This could have gone bad for both clubs. If Leonard wasn’t healthy or wasn’t back to at least close to his former self, Masai Ujiri would be hearing it in Toronto. If DeRozan hadn’t snapped out of his post-trade funk — he acknowledged that he wasn’t happy how things went down, though never badmouthed the Spurs organization — then San Antonio would have been in a very unfamiliar place.

Thing is, this deal was destined to work from a personality sense.

The Spurs love guys who talk on the floor and say very little off the court — Tim Duncan, Manu Ginobili, David Robinson, Tony Parker, LaMarcus Aldridge, Popovich, even Leonard. DeRozan didn’t exactly need training on that front; he’s always leaned toward the quiet side.

Leonard hasn’t gone loquacious now that he’s in Toronto, but he brings something they needed — besides super-elite talent on the court.

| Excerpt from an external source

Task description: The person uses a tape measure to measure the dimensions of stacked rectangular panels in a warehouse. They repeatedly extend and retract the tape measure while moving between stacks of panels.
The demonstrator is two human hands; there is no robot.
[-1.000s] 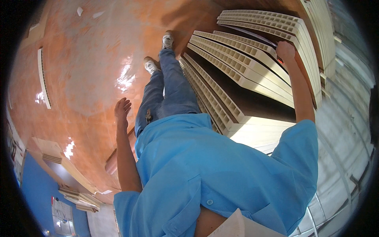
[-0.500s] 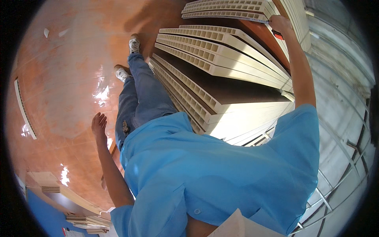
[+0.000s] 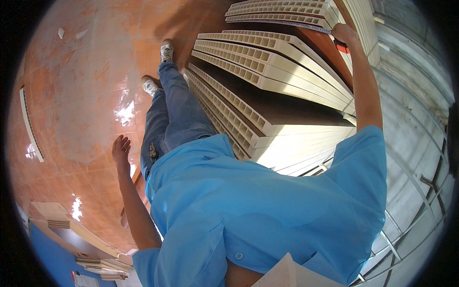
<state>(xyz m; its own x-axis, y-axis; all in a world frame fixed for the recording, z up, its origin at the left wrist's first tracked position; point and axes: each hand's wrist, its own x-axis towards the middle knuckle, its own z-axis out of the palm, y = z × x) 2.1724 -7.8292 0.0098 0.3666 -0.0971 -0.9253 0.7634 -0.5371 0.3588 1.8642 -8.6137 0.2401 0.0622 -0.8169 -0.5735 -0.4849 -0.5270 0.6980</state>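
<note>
Tape measure now stretched along the stacked hollow panels.

Right hand (image 3: 345, 34) reached farther up the stack than a second ago, fingers closed around a red-and-black tape measure case (image 3: 342, 46), its yellow blade (image 3: 282, 22) pulled out leftward across the top cream hollow-core panels (image 3: 267, 71); so measuring judged already under way. Left hand (image 3: 121, 149) hanging free over the shiny orange floor (image 3: 71, 86), fingers loosely spread, holding nothing, lower in view than before.
</note>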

The Raptors have long embraced the ‘nobody respects us’ approach, bristling over the years about things as silly as Chris Bosh saying the city didn’t have great cable TV and media members complaining about how bitterly cold it was there for All-Star weekend in 2016.

This season for the Raptors is about winning, and winning over Leonard. They need him to stay and not depart as a free agent for this to truly have worked out. This is their chance, once and for all, to prove that top players will think about going to Toronto instead of escaping Toronto.